-- Description of the task --
Your answer should be the lines from the one with "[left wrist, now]" to the end of the data below, both included, exact and free of pictures.

-- Data below --
**********

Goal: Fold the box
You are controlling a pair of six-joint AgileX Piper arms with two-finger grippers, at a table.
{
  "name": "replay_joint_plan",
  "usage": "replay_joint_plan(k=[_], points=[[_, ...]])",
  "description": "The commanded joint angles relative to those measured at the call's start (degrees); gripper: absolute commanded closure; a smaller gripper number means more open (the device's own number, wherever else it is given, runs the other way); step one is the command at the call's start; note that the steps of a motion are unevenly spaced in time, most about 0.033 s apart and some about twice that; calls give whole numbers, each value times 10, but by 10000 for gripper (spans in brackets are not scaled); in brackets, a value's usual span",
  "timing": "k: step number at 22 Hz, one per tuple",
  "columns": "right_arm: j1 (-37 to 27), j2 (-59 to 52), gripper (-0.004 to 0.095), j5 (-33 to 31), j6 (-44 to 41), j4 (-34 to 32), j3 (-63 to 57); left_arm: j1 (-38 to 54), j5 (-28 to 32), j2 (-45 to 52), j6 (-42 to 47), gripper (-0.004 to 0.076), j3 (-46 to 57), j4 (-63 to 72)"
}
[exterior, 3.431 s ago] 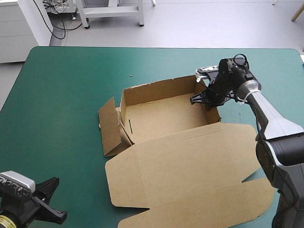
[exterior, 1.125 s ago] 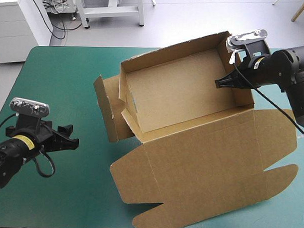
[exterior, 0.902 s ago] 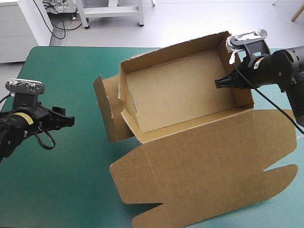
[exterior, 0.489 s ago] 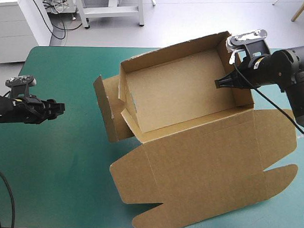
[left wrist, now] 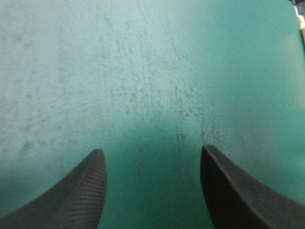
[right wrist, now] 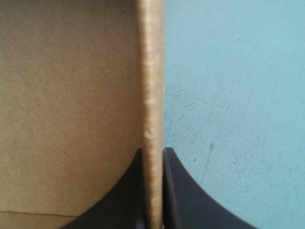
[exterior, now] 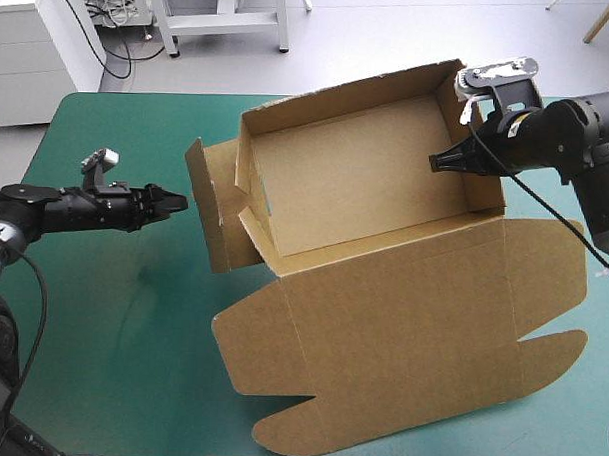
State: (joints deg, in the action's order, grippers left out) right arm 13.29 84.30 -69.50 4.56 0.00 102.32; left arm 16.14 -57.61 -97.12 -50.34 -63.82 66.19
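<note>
The right claw [exterior: 439, 161] is clenched on the right-hand wall of the brown box [exterior: 356, 185], with the board's edge pinched between its black fingers [right wrist: 176, 205]. The box is an open tray with raised walls, at the middle of the desk [exterior: 111, 321] toward the far edge. Its wide lid [exterior: 411, 342] spreads out toward the near edge. A loose side flap [exterior: 207, 225] stands out from the tray's left end. The left claw [exterior: 173, 199] is released, fingers apart, hovering over bare teal-green cover just left of that flap and apart from it.
</note>
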Motion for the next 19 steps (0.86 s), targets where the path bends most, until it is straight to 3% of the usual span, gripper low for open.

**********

-- Problem solution --
[left wrist, now] 
[right wrist, now] 
[exterior, now] 
State: (joints deg, in the action's order, grippers left out) right arm 13.29 84.30 -69.50 4.56 0.00 102.32; left arm 16.14 -57.61 -97.12 -50.34 -63.82 66.19
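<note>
The right claw [exterior: 439, 161] is clenched on the right-hand wall of the brown box [exterior: 356, 185], with the board's edge pinched between its black fingers [right wrist: 176, 205]. The box is an open tray with raised walls, at the middle of the desk [exterior: 111, 321] toward the far edge. Its wide lid [exterior: 411, 342] spreads out toward the near edge. A loose side flap [exterior: 207, 225] stands out from the tray's left end. The left claw [exterior: 173, 199] is released, fingers apart, hovering over bare teal-green cover just left of that flap and apart from it.
</note>
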Motion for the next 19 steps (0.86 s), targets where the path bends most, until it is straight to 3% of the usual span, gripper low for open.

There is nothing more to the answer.